The micro-intervention trained skills previously shown to promote psychological flexibility34. The micro-intervention took on average 15 min. In a first step, participants were instructed to describe struggles and stress they are currently experiencing within their daily life. In a second, they were asked about people, activities, and other things in their lives that are genuinely important to them (i.e., values). Using an experiential metaphorical exercise, participants were asked to experience how their struggles interfered with the things they valued. Then, skills of present moment awareness and acceptance were practiced with the goal of experiencing more flexibility to make room for the things with which they struggle. Thereafter, the relation to their values was once again probed. The overarching goal of the short exercise was to experience that pushing away, avoiding, and struggling with stress makes it more difficult to interact with meaningful individuals and do meaningful activities. The introduced skills aimed to help participants be aware of this, choose whether to use acceptance, and to consciously focus on meaningful people and activities.

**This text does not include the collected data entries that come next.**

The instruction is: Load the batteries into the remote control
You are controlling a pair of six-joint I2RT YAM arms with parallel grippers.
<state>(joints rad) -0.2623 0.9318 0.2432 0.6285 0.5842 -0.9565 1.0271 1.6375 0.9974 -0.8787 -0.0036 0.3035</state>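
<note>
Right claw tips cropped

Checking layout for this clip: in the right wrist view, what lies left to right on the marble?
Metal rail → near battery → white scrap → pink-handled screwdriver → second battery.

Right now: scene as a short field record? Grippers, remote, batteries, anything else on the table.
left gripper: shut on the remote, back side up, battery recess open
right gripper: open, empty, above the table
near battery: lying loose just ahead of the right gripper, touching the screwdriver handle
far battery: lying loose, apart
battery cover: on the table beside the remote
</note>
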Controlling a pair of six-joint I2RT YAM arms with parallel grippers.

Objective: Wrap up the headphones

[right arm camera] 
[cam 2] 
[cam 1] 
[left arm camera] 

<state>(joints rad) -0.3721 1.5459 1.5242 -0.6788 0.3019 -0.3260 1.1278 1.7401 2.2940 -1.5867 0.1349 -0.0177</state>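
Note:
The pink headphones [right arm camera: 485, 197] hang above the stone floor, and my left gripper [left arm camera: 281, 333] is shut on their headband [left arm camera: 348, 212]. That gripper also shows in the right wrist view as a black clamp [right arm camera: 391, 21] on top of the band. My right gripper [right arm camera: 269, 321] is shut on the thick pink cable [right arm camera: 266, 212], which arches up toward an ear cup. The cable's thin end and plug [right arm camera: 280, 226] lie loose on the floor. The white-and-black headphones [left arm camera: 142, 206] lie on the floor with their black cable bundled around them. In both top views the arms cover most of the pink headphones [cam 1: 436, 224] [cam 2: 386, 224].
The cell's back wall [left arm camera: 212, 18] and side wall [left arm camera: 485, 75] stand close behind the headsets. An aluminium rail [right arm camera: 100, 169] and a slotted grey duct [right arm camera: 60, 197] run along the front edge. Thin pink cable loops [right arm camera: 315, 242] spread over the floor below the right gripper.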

This flexibility training was written down including practice instructions within a dairy that was given between T1 and T2. Participants were instructed to practice the exercises once a day. The skills included in the diary were the same as in the exercise and included present moment awareness (via an audio file), thinking about their personal values, acceptance, contemplating how to engage more with their values, as well as reflecting about barriers to implementing valued orientated behavior.

Statistical analyses

To analyze the data of the Dictator Game we used a multilevel model with amount of money allocated to partner as outcome, dyad and partner (within dyads) as level 2 and 1 variables, respectively, and either intervention on dyad level (both partners/one partner/none receiving micro-intervention) or intervention on partner level (intervention/no intervention) as between-subjects factor.

Data on the temporal trajectories of prosocial behavior of partners and of psychological flexibility across one week were analyzed using a three-level model, with either amount of supporting partner or individual psychological flexibility as outcome, dyad, partner (within dyads), and time (within partners) as level 3, 2, and 1 variables, respectively, and intervention on partner level (intervention/no intervention) as between-subjects factor.